Die Studenten und Studentinnen der 68er-Bewegung hatten als erste begonnen, das traditionelle Rollenverständnis in Frage zu stellen. Mitte der 70er Jahre gab es immer mehr Mädchen und junge Frauen, die zunehmend Rechte für sich forderten.

Viele Frauen traten auch dafür ein, den Paragraphen 218, der Abtreibung unter Strafe stellte, abzuschaffen. Sie wollten bei einer ungewollten Schwangerschaft selbst darüber entscheiden. Seit 1976 gilt die Indikationslösung, nach der der Abbruch einer Schwangerschaft unter bestimmten Umständen straffrei bleibt.

1977 gab es neue Gesetze im Familienrecht: Erst jetzt galt nicht mehr automatisch, dass der Mann für den Unterhalt zuständig war und die Frau als Hausfrau für die Versorgung der Familie. Sie musste nun nicht mehr ihren Ehemann um Erlaubnis fragen, wenn sie berufstätig sein wollte.

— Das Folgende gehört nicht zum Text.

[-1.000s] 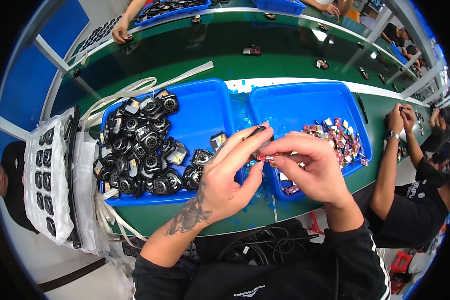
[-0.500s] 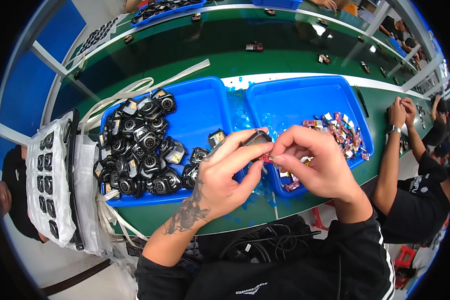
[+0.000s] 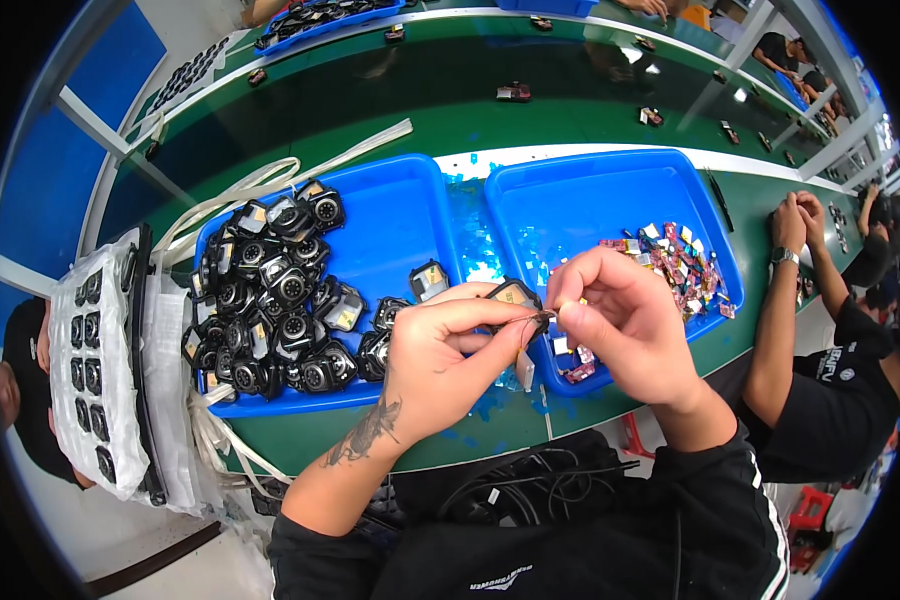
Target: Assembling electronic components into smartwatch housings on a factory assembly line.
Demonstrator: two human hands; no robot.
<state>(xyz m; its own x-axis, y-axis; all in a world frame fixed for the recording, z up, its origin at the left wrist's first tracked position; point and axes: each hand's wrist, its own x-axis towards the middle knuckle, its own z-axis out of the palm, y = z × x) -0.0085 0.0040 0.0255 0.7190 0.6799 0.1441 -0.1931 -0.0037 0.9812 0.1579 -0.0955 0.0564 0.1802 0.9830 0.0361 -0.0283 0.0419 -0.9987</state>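
Observation:
My left hand (image 3: pixel 450 340) is closed on a black smartwatch case (image 3: pixel 513 293), held tilted with its tan inner face showing. My right hand (image 3: pixel 625 325) pinches at the case's near edge, on something thin that the fingertips mostly hide. Under the left fingertips hangs a small silvery flat piece (image 3: pixel 525 370). To the left, a blue tray (image 3: pixel 395 220) holds a heap of similar black watch cases (image 3: pixel 290 285). Beyond my right hand, a second blue tray (image 3: pixel 590 200) contains small reddish circuit boards (image 3: pixel 680 265) with white and silvery parts.
Past the trays runs a dark green conveyor belt (image 3: pixel 410 90) carrying scattered small assemblies. White straps (image 3: pixel 270 180) lie at the left, near stacked trays of watch parts (image 3: pixel 90 370). A co-worker (image 3: pixel 820 380) sits at the right. Black tweezers (image 3: pixel 720 200) lie beside the right tray.
The watch case has turned so that its tan face shows. The red part at my fingertips is now mostly hidden, and a silvery piece shows below. My right fingers have shifted slightly.

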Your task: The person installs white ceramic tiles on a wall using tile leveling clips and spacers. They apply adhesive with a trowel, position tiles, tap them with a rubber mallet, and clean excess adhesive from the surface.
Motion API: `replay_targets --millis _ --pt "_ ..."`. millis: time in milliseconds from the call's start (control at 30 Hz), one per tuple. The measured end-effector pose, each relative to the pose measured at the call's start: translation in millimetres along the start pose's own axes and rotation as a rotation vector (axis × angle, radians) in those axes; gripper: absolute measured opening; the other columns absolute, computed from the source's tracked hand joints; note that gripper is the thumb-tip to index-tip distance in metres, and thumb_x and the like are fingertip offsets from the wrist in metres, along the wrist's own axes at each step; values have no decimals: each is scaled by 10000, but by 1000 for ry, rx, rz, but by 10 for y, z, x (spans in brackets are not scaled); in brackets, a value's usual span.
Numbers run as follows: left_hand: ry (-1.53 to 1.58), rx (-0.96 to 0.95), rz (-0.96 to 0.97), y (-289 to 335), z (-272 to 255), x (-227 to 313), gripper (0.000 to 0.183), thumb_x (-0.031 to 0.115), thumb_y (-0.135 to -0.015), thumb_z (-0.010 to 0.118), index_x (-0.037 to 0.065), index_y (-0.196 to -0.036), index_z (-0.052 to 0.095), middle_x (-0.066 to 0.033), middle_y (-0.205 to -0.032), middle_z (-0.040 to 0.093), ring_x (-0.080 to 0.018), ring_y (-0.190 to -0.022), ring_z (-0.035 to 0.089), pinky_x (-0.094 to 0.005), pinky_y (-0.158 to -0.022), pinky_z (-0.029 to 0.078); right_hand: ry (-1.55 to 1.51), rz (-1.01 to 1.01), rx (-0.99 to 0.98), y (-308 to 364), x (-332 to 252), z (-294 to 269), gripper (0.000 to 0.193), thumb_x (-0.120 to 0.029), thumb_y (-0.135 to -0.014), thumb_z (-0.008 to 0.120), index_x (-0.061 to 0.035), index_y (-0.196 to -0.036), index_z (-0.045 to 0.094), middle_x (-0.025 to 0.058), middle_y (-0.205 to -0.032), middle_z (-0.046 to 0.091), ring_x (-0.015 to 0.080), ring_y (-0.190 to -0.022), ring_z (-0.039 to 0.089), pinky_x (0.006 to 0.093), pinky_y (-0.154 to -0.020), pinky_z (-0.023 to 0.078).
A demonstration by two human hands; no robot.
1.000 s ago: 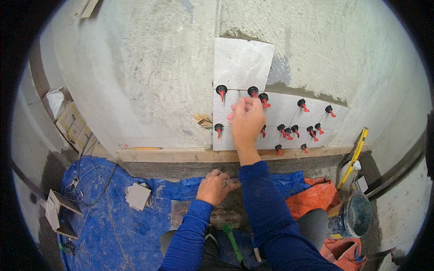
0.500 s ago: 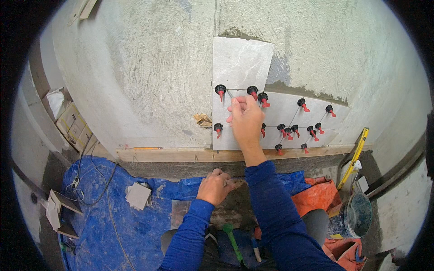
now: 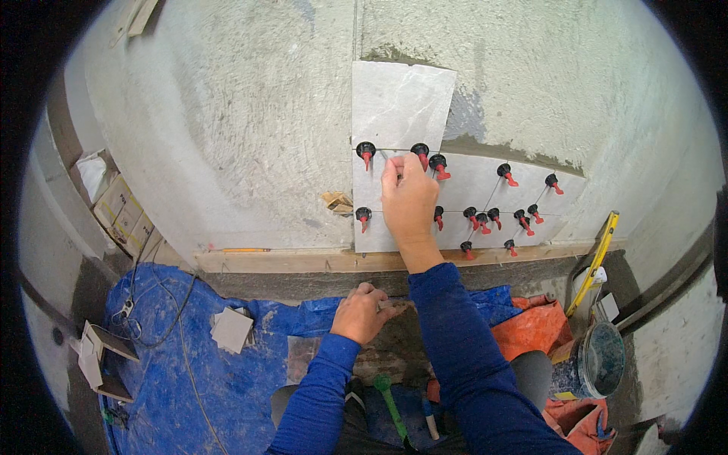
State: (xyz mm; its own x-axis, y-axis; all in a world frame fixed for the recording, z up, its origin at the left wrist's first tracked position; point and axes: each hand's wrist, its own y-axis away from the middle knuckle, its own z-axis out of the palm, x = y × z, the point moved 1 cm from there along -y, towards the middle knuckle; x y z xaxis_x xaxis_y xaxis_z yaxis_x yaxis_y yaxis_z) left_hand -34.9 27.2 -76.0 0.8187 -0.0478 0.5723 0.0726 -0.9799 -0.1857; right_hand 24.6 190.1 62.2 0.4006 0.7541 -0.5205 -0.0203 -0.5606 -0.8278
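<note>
My right hand (image 3: pixel 409 199) is closed in a pinch at the joint between the single upper grey tile (image 3: pixel 398 102) and the lower tiles (image 3: pixel 478 186). From its fingertips the end of a thin grey rod (image 3: pixel 384 155) points up at that joint; the rest is hidden. A black tile leveller with a red handle (image 3: pixel 365 150) sits left of the fingers, and another leveller (image 3: pixel 420 152) just right of them. My left hand (image 3: pixel 359 314) hangs below the wooden batten (image 3: pixel 296 262), its fingers curled; whatever may be in them is hidden.
A pencil (image 3: pixel 243 249) lies on the batten. Blue sheeting (image 3: pixel 182 379) covers the floor, with tile offcuts (image 3: pixel 231 330) and cables on it. At the right are a yellow spirit level (image 3: pixel 595 262), an orange cloth (image 3: pixel 531 330) and a bucket (image 3: pixel 603 360). A green-handled tool (image 3: pixel 388 398) lies below my hands.
My right hand has turned slightly and its curled fingers have drawn closer together at the same joint. My left hand has stayed almost where it was.
</note>
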Motion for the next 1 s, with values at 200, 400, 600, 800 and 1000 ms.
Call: replay_targets --millis 200,400,600,800,1000 --pt "20 -34 -50 -28 4 21 365 337 -889 795 76 -1141 757 -155 -1174 665 -377 -1156 639 -475 -979 524 106 -49 37 5 -18 -100 99 -129 -972 665 -34 -958 641 209 -788 703 422 -702 702 509 -615 538" --pt "29 -39 -62 -5 -23 17 380 338 -894 791 69 -1158 752 -158 -1190 663 -379 -1165 635 -478 -989 522 164 17 75 -4 14 -149 101 -124 -967 674 -28 -950 648 180 -767 706 367 -672 700 474 -621 536" --pt "7 14 -12 16 -38 1 368 333 -899 793 55 -1134 741 -182 -1162 667 -416 -1098 660 -498 -938 541 68 16 79 92 96 -259 137 -128 -984 675 7 -975 655 142 -780 721 264 -635 694 394 -605 528" --pt "-20 52 -10 17 1 -28 296 301 -893 787 63 -1066 758 -170 -1135 684 -405 -1055 674 -492 -910 545 -152 154 -51 655 52 -594 156 -136 -1041 649 19 -1034 638 84 -839 723 110 -644 655 284 -578 509" --pt "256 229 -113 -68 -68 17 130 183 -899 756 62 -947 762 -146 -1039 691 -377 -958 688 -474 -851 544 -349 546 -195 1443 113 -1112 164 -147 -1035 646 13 -1071 653 107 -843 737 132 -635 672 294 -593 520"
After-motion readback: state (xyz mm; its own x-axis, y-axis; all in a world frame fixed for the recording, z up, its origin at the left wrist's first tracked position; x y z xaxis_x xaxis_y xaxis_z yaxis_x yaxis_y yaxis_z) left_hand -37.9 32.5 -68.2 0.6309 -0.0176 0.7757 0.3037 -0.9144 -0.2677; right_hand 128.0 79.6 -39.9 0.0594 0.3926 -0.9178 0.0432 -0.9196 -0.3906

Mutterschutz - die Schwangere darf einige Wochen vor und nach dem Geburtstermin nicht mehr arbeiten - und bezahlten Mutterschaftsurlaub gibt es auch erst seit 1979.
 

Anti-Atomkraft-Bewegung

Mit der Planung und dem Bau der ersten Atomkraftwerke formierte sich auch ihr Widerstand dagegen. Anfangs blieb der Protest auf die Anwohner begrenzt.

In Wyhl (Baden-Württemberg) zeigten 1975 schon 28.000 ihren Widerstand gegen das dort geplante Kraftwerk.

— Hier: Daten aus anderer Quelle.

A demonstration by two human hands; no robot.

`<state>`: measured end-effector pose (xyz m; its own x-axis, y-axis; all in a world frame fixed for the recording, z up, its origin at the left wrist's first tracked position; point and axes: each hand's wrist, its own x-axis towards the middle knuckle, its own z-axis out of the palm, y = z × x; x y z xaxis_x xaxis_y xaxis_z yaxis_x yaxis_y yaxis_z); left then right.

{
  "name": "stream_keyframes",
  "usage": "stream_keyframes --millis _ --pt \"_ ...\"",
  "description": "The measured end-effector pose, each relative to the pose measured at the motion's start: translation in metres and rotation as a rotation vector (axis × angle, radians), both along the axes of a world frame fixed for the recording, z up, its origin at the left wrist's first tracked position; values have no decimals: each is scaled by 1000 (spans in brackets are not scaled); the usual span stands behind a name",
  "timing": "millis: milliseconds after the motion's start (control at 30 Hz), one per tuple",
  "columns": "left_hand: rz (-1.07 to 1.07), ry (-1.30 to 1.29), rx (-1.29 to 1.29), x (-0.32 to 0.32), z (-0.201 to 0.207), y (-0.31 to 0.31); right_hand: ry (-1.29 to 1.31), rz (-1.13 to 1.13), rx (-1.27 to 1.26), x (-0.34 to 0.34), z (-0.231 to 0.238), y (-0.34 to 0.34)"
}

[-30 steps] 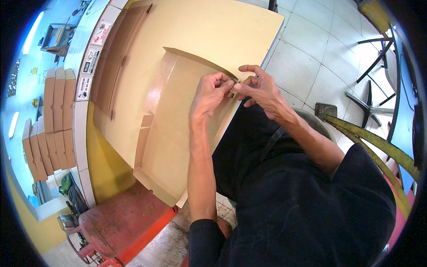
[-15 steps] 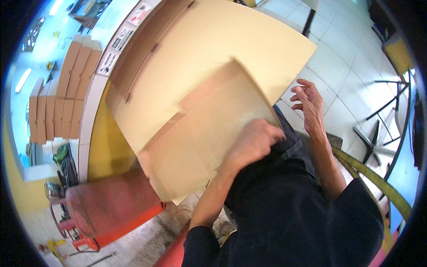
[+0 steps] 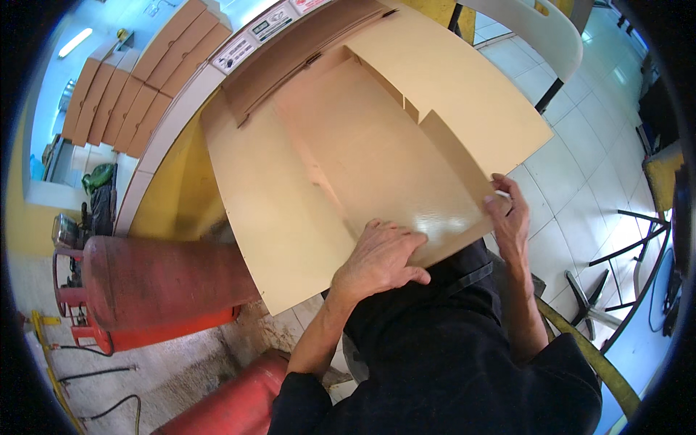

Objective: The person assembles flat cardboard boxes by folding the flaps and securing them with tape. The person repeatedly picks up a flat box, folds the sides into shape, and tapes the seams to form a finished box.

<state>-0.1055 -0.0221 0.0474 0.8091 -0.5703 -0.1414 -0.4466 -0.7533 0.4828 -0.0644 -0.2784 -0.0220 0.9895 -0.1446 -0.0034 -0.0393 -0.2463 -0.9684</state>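
Observation:
A partly folded brown cardboard box [image 3: 391,159] lies at a slant on the pale yellow tabletop [image 3: 471,94], its near end over my lap. Its inside surface is shiny, and the right side flap stands up. My left hand [image 3: 380,259] rests on the box's near left part, fingers stretched and thumb spread apart near the front edge. At the near right corner, my right hand [image 3: 510,217] pinches the raised side flap between thumb and fingers.
Flat folded cardboard [image 3: 290,69] lies along the table's far edge, by a white ledge. Stacked brown boxes [image 3: 130,101] stand beyond it. Red gas cylinders [image 3: 167,283] lie at the left, another [image 3: 232,395] near my left elbow. A white chair [image 3: 536,29] stands at the far right.
The cardboard has turned, its long side now pointing away from me. My right hand, empty before, has taken the side flap. My left hand moved left along the near edge and its fingers opened out.

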Motion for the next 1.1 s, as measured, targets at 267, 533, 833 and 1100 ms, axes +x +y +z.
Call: stream_keyframes --millis 267,533,833,1100 --pt "377 -363 -56 -44 -51 -38 221 435 167 -29 -27 62" --pt "363 -706 -277 -57 -60 -37 347 466 277 -19 -25 59" --pt "695 -373 -151 -43 -61 -24 363 499 337 -34 -12 73" --pt "761 68 -346 -36 -33 -10 426 514 415 -31 -8 68"
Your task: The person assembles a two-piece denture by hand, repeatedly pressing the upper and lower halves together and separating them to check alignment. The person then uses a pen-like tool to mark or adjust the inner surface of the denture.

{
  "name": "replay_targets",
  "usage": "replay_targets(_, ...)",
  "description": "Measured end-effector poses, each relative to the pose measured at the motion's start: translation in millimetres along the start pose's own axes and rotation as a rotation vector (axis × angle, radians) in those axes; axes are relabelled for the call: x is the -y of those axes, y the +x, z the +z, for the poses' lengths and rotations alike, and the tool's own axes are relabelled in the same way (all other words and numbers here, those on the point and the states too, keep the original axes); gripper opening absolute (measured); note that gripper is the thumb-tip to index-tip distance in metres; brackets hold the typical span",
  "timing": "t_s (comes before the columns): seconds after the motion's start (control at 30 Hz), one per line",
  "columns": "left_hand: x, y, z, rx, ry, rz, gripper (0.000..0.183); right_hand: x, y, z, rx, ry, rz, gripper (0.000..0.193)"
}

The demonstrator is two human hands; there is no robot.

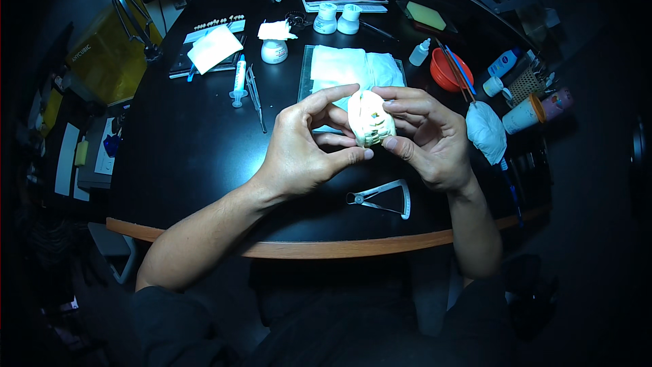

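Observation:
Both hands hold a pale yellow dental model [371,119] above the black desk, its row of teeth facing me. My left hand [305,132] grips its left side, thumb low and index finger on the top edge. On the other side, my right hand [431,132] has its fingers along the upper right and its thumb at the lower right. Behind the model lie white folded tissues [339,68] on a glass plate [307,75]. A metal caliper gauge [382,198] rests on the desk below the hands, near the front edge.
Left of the hands lie a syringe [239,81] and metal tweezers [255,98]. White jars [274,51] and a dropper bottle [420,52] stand farther back. At the right are a red bowl [448,71], brushes [456,68] and a white cloth bundle [486,132]. A wooden edge [346,249] borders the desk.

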State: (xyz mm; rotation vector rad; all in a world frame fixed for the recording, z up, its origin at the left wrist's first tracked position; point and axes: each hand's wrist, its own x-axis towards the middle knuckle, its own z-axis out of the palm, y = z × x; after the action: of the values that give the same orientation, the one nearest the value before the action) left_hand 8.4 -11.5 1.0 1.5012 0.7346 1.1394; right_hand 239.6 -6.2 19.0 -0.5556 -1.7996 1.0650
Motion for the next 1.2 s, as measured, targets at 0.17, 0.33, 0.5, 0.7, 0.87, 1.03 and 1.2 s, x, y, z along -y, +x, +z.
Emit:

1976 kamen Demonstranten aus dem ganzen Bundesgebiet, um in Brokdorf (Schleswig-Holstein) zu zeigen, dass sie gegen Atomkraft waren. Die Polizei griff hart durch und so verschärften sich die Auseinandersetzungen noch mehr.

Ähnlich war es in Grohnde (Niedersachsen) 1977. Harte Auseinandersetzungen wurden ab 1979 auch in Gorleben (Niedersachsen) geführt, wo ein Atommülllager geplant wurde.

Große Demonstrationen gab es im Bonner Hofgarten, insbesondere  1979, 1981 und 1983.
 

Friedensbewegung

Die Aufrüstung in Ost und West führte zu einer Erneuerung der Friedensbewegung, die es schon Ende der 1950er Jahre in kleinerem Maß gegeben hatte. Auch die Ostermarschbewegung wurde wieder belebt.

Ab 1976 formierte sich Widerstand gegen die Entwicklung der Neutronenbombe.

1979 weitete sich der Protest aus, als der NATO-Doppelbeschluss gefasst wurde, wonach nun die neuen amerikanischen Mittelstreckenraketen Pershing II in Westeuropa stationiert werden sollten. Die Friedensbewegung wurde zu einer Bewegung der Massen.